[Records from a data collection]
++++++++++
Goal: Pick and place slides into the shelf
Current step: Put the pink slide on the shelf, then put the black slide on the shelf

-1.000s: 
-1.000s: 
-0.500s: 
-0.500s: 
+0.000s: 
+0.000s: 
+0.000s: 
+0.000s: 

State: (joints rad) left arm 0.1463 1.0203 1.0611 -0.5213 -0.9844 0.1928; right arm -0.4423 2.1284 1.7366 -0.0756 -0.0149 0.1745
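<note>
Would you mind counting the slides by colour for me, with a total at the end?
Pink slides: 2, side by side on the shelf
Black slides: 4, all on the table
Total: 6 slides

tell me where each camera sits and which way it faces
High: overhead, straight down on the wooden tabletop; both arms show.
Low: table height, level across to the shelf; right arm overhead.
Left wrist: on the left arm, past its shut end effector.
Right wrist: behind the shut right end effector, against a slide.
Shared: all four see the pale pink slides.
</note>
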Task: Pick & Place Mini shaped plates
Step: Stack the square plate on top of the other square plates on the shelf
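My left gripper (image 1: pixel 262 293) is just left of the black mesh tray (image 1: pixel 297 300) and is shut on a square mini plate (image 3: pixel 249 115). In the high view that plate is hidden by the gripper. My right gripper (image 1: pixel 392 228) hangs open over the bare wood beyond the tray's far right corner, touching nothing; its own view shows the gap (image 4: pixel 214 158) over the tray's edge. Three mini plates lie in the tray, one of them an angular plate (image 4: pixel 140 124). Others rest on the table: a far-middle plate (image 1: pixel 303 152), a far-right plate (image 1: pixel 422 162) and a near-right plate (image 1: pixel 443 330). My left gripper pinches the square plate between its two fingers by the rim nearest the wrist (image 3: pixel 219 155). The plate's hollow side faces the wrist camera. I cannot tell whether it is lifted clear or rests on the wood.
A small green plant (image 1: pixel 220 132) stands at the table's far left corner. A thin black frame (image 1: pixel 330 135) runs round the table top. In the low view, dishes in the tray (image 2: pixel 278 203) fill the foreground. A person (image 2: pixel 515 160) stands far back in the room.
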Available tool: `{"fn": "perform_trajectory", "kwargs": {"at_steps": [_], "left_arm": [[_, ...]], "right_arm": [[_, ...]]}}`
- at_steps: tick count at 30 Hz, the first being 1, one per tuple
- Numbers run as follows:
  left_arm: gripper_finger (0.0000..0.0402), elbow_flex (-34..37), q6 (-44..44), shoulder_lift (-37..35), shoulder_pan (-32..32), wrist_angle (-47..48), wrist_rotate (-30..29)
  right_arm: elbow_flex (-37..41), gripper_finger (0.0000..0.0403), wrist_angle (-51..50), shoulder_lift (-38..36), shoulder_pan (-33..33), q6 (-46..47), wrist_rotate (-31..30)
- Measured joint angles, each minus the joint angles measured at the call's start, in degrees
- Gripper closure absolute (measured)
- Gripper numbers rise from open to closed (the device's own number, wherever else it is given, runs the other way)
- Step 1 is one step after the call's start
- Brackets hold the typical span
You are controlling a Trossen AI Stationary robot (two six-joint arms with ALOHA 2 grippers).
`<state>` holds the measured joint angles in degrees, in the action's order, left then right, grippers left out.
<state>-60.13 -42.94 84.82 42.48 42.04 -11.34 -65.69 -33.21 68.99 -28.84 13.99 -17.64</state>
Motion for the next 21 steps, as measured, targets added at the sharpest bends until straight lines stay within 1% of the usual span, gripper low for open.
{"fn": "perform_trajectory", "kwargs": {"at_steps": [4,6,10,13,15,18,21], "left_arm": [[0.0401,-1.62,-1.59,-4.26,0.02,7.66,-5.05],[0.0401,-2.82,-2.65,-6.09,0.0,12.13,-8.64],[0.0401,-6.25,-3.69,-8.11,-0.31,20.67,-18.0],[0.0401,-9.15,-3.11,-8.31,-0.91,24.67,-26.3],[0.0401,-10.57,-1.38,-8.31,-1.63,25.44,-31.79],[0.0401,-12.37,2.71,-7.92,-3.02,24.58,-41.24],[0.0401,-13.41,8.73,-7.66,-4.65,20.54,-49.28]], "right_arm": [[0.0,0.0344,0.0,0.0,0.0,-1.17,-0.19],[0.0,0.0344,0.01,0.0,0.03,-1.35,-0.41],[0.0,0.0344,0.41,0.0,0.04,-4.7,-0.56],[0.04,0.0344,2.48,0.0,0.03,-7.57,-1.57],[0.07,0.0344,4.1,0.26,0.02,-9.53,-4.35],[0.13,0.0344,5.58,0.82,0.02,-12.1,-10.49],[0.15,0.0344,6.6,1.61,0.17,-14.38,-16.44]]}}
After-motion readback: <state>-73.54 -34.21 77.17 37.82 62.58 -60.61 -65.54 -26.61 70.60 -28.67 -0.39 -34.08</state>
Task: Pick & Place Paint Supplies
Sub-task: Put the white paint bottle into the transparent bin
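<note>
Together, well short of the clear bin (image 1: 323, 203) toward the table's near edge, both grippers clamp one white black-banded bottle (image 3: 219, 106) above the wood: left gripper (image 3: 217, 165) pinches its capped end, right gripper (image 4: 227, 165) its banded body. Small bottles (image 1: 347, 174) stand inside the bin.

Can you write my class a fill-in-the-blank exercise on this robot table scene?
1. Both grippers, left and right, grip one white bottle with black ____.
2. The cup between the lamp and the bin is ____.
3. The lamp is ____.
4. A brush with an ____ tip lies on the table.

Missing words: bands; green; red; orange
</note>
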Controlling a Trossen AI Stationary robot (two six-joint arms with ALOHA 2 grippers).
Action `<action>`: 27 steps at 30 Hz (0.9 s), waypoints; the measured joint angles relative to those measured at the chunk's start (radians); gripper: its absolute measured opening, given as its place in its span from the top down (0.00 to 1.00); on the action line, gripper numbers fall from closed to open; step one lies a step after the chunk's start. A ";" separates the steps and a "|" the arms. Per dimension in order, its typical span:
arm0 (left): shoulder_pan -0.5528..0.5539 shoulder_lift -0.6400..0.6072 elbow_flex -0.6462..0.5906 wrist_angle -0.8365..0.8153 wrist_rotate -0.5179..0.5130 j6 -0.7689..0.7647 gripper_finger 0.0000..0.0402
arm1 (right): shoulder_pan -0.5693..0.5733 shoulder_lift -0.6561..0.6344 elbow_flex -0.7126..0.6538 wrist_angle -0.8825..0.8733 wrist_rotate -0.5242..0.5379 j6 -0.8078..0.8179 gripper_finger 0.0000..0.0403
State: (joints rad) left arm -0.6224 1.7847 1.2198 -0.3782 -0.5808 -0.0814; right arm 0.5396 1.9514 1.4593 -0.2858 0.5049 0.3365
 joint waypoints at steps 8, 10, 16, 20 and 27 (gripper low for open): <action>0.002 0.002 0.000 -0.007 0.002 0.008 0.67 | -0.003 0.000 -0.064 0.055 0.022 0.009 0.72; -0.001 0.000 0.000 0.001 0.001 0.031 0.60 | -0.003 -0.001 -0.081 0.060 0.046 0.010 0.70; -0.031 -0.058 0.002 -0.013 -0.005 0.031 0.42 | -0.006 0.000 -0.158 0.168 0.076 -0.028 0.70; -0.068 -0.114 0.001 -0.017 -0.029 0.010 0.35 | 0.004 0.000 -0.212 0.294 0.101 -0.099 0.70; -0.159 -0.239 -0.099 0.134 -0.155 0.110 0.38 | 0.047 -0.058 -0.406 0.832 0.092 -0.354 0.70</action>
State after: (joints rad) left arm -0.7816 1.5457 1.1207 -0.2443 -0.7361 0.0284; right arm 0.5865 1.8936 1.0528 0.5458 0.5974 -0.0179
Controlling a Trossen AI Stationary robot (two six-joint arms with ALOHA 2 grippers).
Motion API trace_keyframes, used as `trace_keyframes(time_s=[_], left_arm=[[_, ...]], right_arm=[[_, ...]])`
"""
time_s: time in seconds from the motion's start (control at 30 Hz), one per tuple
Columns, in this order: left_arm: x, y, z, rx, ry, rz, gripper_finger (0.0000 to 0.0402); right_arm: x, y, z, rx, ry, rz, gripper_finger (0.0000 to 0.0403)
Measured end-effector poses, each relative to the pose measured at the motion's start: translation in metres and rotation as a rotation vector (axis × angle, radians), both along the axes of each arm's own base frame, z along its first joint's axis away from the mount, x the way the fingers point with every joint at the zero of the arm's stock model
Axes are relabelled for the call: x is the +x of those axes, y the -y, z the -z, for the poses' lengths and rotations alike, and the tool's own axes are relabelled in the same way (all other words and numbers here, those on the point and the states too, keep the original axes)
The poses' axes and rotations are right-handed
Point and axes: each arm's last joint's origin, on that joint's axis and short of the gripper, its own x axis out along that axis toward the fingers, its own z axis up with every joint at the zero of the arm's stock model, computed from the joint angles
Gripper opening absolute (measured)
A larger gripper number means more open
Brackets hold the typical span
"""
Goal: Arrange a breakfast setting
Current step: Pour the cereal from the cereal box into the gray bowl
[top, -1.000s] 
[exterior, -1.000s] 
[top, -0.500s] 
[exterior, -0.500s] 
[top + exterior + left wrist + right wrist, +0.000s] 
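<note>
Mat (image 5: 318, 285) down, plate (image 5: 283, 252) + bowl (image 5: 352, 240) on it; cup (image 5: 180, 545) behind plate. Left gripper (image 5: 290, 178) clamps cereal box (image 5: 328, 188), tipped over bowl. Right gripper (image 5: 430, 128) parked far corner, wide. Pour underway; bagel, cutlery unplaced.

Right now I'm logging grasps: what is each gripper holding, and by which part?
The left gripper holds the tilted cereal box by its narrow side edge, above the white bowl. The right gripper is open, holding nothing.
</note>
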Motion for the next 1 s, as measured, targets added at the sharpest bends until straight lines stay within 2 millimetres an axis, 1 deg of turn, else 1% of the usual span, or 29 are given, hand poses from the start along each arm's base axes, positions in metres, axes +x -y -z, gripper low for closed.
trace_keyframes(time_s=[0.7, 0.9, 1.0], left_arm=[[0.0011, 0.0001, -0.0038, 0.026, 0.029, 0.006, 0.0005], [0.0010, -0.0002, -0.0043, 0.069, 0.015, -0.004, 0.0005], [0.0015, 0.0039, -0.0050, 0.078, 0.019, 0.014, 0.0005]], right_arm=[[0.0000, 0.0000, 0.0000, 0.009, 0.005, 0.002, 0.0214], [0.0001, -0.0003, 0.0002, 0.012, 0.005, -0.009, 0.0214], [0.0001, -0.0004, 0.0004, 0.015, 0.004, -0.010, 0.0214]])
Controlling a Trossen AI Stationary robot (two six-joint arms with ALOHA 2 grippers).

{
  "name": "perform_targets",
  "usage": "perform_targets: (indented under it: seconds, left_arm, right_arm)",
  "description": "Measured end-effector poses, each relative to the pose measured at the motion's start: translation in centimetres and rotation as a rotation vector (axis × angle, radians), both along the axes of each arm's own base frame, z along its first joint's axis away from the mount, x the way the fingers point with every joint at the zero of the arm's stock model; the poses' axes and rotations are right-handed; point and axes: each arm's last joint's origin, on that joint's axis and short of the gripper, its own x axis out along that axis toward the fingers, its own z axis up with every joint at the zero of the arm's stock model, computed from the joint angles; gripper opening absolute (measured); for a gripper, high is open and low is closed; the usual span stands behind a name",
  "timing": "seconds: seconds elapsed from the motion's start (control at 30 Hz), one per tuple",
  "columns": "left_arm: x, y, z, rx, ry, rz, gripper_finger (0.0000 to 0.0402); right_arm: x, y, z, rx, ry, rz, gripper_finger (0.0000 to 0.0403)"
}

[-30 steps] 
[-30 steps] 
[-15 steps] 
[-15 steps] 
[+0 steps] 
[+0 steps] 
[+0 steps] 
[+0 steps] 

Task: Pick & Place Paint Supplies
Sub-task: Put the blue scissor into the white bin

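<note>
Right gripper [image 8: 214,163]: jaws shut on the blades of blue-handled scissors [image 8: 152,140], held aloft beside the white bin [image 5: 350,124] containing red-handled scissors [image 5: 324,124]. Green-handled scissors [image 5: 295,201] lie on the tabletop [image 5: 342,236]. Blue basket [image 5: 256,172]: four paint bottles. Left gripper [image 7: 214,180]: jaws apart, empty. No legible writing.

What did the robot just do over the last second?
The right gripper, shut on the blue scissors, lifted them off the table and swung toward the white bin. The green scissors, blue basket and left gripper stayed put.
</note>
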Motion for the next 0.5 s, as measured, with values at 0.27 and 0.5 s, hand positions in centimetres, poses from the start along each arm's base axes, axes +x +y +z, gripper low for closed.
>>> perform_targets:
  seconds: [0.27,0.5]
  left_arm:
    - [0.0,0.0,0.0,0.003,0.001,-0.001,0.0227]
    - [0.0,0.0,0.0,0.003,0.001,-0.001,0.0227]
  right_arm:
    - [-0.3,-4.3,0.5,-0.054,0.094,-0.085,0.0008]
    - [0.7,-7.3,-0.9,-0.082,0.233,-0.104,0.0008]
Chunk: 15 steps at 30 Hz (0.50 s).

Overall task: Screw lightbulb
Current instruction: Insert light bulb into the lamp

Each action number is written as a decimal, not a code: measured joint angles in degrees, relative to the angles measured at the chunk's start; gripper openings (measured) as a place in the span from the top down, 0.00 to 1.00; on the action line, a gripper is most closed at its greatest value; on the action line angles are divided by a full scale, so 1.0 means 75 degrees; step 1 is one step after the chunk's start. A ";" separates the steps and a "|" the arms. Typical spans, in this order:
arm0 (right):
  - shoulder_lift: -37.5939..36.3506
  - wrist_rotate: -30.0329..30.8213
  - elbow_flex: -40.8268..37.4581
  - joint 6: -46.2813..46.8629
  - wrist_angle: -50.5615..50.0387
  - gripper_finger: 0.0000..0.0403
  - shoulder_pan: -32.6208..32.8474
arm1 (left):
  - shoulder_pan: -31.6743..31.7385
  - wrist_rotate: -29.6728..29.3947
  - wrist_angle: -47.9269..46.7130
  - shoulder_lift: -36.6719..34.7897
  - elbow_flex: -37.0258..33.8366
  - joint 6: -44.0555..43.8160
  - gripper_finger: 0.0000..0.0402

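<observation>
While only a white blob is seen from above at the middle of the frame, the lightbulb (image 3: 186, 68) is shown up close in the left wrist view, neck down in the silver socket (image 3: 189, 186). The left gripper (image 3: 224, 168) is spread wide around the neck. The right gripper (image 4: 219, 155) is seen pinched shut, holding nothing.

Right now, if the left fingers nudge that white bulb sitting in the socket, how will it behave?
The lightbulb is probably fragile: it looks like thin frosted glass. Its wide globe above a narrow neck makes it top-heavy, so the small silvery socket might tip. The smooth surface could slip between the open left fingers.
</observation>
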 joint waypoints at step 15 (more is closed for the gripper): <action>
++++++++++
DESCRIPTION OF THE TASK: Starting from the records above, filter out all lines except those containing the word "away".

OUTPUT OF THE TASK:
Measured end-effector poses, each relative to the pose measured at the motion's start: translation in metres and rotation as a rotation vector (axis × angle, radians), both along the axes of each arm's own base frame, z along its first joint's axis away from the mount, x the way the fingers point with every joint at the zero of the arm's stock model
  "description": "Measured end-effector poses, each relative to the pose measured at the motion's start: translation in centimetres and rotation as a rotation vector (axis × angle, radians), both along the axes of each arm's own base frame, z along its first joint's axis away from the mount, x the way the fingers point with every joint at the zero of the arm's stock model; the poses' axes and rotations are right-handed; point and axes: each arm's last joint's origin, on that joint's axis and short of the gripper, its own x axis out along that axis toward the fingers, its own z axis up with every joint at the zero of the arm's stock model, computed from the joint angles; gripper opening absolute (measured); for a gripper, high is open and low is closed; the usual span stands behind a name",

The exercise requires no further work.